On 7/26/2019 11:21 AM, Geoffrey Spear wrote:
On Thu, Jul 25, 2019 at 8:17 AM Batuhan Taskaya <isidentical@gmail.com <mailto:isidentical@gmail.com>> wrote:
Why do i need to convince a core developer for my PEP? AFAIK the steering council can include non core developers (i know it isn't that current case but for the future this is important). And if the last authority who will approve my PEP is the steering council i just need to convince them not core developers.
To convince a majority of the steering council and 0 core developers to make a change, you'd need a hypothetical future steering council with a non-core-developer majority.
Even if we stipulate that this would ever happen (which seems exceedingly unlikely), presumably that majority would change the policy to allow themselves to sponsor PEPs.
(In my opinion if there's even a single steering council member who isn't a core developer, they'd probably be able to convince the rest of the council to add a special exception allowing them to sponsor PEPs; I find it hard to imagine someone being trusted enough to sit on the council without the rest of the council thinking they can be trusted to sponsor a PEP...)
I agree with all of these points. In addition, I find it hard to believe someone couldn't find a sponsor for a well-written PEP. I'm happy to sponsor such a PEP, even if I think it will be rejected. Rejected PEPs serve a useful purpose, too, if only to point to when the same issue comes up in the future. Just be aware that writing a PEP so that it gets to the accept/reject stage can take months of work. At least it has in my case. What you won't find is someone to sponsor a PEP that says something like "remove the GIL", without any details of how to do it. And it's good that no one would sponsor that: it's just noise! This is what the "you must have a sponsor" rule is trying to prevent. It's not trying to prevent well thought out ideas that might not get accepted. Eric
Eric V. Smith wrote:
In addition, I find it hard to believe someone couldn't find a sponsor for a well-written PEP. I'm happy to sponsor such a PEP, even if I think it will be rejected. Rejected PEPs serve a useful purpose, too, if only to point to when the same issue comes up in the future.

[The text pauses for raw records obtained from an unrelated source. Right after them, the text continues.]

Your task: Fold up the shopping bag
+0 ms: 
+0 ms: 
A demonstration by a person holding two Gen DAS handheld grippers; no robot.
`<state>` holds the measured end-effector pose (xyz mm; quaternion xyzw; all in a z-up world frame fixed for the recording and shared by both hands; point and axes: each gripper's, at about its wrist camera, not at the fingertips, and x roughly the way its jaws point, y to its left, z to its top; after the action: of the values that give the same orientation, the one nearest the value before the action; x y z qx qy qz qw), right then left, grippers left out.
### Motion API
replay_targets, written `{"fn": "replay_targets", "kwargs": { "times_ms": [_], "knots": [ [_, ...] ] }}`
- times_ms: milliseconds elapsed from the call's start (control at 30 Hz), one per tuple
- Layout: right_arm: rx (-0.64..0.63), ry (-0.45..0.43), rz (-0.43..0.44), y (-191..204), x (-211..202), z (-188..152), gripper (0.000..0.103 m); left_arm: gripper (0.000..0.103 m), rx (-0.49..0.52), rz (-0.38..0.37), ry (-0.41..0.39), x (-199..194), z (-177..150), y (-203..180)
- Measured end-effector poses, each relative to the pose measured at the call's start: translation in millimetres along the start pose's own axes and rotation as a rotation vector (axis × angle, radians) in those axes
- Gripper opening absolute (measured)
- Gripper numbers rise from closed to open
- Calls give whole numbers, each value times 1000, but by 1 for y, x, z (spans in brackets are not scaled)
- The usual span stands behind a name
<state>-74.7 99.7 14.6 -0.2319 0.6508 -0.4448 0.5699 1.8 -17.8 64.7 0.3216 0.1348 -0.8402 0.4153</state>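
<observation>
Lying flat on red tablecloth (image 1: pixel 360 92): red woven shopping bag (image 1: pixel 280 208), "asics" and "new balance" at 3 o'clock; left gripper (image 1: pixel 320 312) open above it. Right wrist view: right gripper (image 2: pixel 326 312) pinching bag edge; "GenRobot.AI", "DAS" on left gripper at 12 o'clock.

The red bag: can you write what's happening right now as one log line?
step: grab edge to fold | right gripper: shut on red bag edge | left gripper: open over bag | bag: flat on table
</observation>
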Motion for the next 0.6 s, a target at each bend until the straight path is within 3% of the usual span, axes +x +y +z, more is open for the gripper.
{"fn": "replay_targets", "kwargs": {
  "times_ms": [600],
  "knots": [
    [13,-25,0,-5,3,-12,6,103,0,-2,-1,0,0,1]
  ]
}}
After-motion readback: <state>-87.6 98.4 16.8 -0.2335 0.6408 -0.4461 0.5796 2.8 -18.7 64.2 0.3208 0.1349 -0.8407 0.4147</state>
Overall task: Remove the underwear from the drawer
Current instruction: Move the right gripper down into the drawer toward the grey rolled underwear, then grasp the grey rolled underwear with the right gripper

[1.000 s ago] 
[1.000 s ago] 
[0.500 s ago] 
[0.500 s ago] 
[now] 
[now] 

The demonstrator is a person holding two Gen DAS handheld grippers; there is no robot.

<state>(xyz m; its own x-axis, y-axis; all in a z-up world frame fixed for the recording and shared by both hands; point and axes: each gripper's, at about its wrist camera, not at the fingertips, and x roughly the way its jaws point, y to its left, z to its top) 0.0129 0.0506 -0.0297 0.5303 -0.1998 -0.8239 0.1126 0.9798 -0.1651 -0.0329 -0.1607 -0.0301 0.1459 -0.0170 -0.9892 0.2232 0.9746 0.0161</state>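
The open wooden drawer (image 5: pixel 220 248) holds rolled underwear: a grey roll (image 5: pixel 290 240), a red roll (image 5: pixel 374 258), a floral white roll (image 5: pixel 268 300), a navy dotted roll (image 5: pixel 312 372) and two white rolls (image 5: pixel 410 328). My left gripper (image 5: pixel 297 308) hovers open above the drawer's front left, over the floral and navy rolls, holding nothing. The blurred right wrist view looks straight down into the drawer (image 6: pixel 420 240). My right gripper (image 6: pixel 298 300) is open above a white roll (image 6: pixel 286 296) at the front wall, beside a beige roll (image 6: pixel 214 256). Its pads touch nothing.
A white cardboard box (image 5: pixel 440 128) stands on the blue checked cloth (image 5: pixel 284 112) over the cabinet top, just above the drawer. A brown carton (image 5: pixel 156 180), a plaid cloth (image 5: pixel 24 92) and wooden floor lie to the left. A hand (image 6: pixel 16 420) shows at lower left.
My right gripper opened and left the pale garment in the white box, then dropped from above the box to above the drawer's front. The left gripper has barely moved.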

Do most of the other core developers also share this perspective? Even though PEPs were not intended to be intimidating, they definitely can be for those who are less familiar with the process. I can imagine that many people would think that a "sponsor" would mean fully convincing someone to be completely on board with their idea. As someone who only more recently began contributing to Python, my previous perception of PEPs were these monolithic technical documents that were well approved by the entire community. I'm slowly starting to see them more as simply being well structured proposals after having seen more of them. To many outside of the development community though, such as those proposing ideas, their impression of a PEP is probably based on the massive ones such as PEP 8. Although it was purely comical, I think PEP 401 helped me quite a lot to see them as less intimidating. PEP 581 is a good example of an actual approved one that's easily digestible.
On Sat, Jul 27, 2019 at 12:50 PM Kyle Stanley <aeros167@gmail.com> wrote:
Eric V. Smith wrote:
In addition, I find it hard to believe someone couldn't find a sponsor for a well-written PEP. I'm happy to sponsor such a PEP, even if I think it will be rejected. Rejected PEPs serve a useful purpose, too, if only to point to when the same issue comes up in the future.
Do most of the other core developers also share this perspective? Even though PEPs were not intended to be intimidating, they definitely can be for those who are less familiar with the process. I can imagine that many people would think that a "sponsor" would mean fully convincing someone to be completely on board with their idea.
As someone who only more recently began contributing to Python, my previous perception of PEPs were these monolithic technical documents that were well approved by the entire community. I'm slowly starting to see them more as simply being well structured proposals after having seen more of them.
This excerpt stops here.